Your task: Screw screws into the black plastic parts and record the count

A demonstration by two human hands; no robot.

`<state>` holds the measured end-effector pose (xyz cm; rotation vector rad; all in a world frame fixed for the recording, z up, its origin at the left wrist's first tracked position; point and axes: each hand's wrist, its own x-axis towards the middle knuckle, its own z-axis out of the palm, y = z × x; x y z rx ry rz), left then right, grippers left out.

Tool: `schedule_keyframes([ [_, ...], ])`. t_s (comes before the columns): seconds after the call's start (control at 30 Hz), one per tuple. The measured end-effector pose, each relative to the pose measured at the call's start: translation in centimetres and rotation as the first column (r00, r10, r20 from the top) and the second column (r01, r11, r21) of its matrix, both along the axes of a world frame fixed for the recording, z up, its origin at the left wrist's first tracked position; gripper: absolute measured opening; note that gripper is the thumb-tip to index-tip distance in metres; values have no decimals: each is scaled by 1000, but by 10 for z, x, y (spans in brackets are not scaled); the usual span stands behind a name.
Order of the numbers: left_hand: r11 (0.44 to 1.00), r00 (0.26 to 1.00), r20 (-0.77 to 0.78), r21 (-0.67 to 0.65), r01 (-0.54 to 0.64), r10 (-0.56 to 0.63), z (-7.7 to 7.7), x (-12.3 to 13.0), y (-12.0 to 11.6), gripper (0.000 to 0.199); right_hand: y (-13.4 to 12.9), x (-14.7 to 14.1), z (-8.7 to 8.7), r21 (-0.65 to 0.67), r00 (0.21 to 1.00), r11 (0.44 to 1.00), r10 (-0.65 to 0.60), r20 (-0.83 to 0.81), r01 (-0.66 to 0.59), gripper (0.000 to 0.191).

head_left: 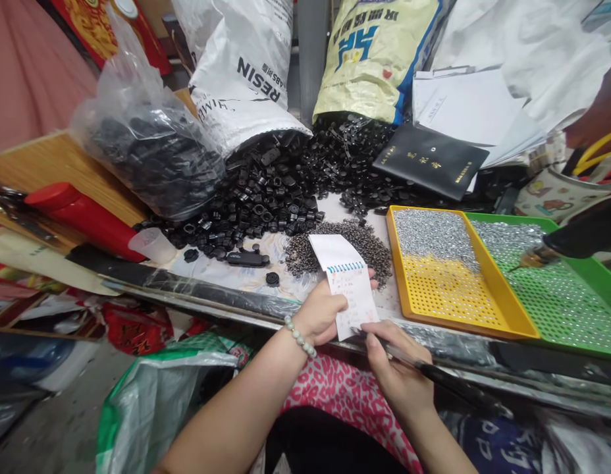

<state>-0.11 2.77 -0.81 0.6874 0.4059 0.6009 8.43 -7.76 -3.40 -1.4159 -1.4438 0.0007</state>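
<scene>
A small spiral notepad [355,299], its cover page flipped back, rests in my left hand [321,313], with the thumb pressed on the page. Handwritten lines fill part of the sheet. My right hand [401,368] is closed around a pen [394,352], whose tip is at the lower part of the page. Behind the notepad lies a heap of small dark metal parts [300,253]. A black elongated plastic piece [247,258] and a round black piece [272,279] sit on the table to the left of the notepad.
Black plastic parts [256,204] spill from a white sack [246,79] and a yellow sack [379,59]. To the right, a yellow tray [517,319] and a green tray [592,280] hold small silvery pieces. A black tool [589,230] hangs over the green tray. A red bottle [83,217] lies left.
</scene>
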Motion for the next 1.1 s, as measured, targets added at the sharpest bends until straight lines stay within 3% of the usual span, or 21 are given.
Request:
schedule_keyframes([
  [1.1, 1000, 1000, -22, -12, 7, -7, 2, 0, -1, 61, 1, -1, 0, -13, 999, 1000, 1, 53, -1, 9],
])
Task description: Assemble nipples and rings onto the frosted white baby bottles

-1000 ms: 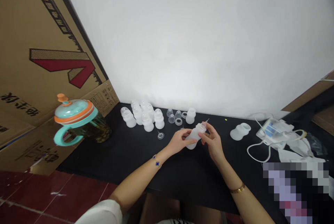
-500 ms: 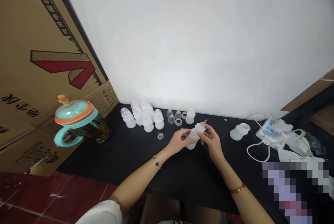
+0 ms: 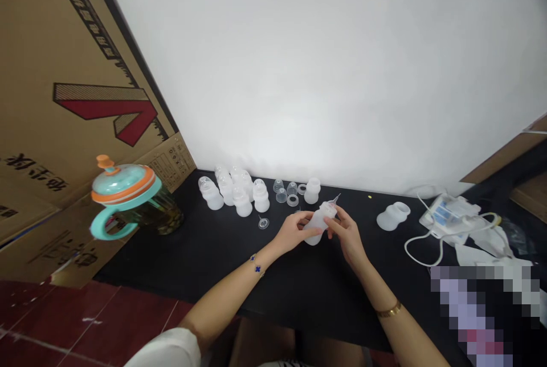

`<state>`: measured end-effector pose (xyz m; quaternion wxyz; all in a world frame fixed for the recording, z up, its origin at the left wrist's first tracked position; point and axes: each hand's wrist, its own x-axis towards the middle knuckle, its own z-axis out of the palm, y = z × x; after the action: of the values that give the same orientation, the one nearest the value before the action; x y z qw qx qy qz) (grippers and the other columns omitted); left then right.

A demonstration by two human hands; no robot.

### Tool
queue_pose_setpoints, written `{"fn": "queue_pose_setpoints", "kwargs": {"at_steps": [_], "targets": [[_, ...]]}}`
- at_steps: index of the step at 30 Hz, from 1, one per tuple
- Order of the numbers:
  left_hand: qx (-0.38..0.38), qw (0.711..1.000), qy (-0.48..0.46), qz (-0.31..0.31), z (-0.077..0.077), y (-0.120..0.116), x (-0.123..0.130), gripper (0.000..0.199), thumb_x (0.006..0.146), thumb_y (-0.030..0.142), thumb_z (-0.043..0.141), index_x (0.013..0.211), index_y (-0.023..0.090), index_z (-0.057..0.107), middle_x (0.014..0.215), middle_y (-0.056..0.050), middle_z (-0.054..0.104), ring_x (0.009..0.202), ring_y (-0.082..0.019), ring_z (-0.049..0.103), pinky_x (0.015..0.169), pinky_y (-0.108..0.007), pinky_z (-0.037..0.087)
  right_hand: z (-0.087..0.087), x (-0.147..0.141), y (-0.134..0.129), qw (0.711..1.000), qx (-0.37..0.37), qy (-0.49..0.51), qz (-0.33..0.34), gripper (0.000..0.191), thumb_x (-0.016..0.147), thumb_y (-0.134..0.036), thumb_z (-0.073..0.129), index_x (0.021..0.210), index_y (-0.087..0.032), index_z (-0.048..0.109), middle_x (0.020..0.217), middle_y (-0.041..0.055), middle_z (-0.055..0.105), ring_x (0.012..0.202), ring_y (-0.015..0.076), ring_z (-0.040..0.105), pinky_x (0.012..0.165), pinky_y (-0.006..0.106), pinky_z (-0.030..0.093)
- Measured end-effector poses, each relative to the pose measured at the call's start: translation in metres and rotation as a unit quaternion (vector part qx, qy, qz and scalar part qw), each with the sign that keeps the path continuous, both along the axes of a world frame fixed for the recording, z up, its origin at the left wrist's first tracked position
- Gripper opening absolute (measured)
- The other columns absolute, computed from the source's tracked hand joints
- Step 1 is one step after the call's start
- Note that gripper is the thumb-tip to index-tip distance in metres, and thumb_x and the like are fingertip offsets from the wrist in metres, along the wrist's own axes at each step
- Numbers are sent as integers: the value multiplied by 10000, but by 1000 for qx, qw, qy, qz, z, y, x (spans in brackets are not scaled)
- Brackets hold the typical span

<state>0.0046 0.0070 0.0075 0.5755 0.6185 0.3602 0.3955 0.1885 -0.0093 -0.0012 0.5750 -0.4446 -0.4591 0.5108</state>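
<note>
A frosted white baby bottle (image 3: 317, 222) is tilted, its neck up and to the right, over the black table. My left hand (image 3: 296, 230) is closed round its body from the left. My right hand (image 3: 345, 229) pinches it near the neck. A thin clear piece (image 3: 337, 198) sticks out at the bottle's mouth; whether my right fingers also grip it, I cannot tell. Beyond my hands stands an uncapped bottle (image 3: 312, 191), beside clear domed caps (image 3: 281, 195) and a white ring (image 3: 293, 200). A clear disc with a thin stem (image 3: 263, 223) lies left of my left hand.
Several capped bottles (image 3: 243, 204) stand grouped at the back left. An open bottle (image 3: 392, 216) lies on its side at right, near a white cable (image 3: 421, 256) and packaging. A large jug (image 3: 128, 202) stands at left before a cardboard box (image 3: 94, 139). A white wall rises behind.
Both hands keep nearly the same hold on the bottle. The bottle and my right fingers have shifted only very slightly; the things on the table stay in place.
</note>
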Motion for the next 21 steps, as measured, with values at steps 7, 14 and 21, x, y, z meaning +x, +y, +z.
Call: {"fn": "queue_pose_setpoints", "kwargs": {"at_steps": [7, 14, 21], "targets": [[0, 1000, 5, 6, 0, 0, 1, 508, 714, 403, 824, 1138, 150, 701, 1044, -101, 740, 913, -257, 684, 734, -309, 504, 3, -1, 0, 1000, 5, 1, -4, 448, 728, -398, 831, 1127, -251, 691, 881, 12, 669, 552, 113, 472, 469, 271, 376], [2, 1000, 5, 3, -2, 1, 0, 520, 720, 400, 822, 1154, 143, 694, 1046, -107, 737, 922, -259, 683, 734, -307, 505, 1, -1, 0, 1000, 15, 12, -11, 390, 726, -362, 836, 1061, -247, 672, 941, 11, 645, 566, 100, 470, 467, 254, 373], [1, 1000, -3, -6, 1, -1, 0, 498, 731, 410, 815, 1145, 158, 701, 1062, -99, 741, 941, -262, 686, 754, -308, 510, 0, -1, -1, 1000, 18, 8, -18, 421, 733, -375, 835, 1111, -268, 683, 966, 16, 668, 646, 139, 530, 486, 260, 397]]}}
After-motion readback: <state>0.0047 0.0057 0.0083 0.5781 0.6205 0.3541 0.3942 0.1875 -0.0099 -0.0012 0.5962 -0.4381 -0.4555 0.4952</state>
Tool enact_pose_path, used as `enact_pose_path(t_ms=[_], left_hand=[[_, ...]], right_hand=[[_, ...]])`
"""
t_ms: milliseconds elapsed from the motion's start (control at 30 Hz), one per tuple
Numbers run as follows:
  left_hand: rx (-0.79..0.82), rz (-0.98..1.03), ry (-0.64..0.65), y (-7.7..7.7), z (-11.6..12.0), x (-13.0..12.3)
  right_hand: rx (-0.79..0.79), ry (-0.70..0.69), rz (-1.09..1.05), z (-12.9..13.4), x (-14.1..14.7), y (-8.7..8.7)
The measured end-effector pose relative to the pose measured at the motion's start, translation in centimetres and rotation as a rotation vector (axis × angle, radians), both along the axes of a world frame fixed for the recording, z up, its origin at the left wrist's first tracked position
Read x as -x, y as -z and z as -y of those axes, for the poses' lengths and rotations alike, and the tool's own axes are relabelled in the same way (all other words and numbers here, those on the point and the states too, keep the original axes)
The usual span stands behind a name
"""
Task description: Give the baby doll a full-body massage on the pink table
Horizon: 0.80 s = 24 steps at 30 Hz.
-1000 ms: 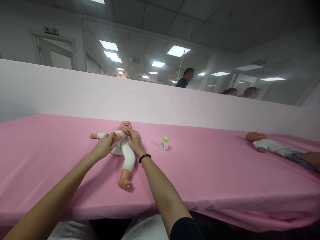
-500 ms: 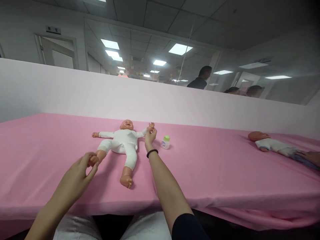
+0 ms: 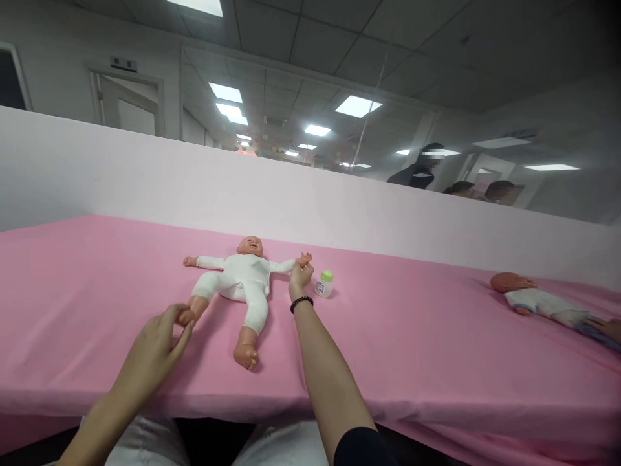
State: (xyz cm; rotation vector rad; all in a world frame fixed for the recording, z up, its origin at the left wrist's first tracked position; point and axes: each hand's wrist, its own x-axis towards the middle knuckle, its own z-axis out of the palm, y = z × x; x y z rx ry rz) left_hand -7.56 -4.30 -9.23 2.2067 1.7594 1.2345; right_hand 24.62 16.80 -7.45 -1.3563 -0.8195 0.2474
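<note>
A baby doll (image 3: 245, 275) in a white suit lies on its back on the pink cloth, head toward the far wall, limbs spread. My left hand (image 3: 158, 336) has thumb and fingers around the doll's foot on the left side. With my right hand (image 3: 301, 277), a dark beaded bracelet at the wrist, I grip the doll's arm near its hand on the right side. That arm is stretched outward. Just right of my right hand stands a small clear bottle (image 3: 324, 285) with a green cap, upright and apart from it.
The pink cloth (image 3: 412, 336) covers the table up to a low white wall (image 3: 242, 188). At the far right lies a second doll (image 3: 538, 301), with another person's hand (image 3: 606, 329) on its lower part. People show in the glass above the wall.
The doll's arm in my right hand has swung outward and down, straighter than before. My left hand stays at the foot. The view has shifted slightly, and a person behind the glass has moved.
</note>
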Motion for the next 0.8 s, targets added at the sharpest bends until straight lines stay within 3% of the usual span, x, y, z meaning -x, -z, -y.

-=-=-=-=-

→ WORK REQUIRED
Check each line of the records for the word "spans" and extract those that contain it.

→ RESPONSE FOR THIS EXERCISE
Tool: `schedule_keyframes([ [_, ...], ])`. t_s (comes before the columns): seconds after the call's start (control at 30 Hz), one per tuple. The measured end-effector pose, each relative to the pose measured at the call's start: translation in centimetres and rotation as the first column (r00, r10, r20 from the top) and the second column (r01, r11, r21) of its matrix, both along the axes of a world frame fixed for the recording, z up, its origin at the left wrist's first tracked position; gripper: absolute measured opening; note that gripper is the thumb-tip to index-tip distance in metres; values have no decimals: each is scaled by 1000, but by 10 for z, x, y (spans in brackets are not scaled); the usual span stands behind a name.
- Numbers are sent as integers: the value multiplied by 10000, but by 1000 for qx, qw, qy, qz, z, y, x (spans in brackets are not scaled)

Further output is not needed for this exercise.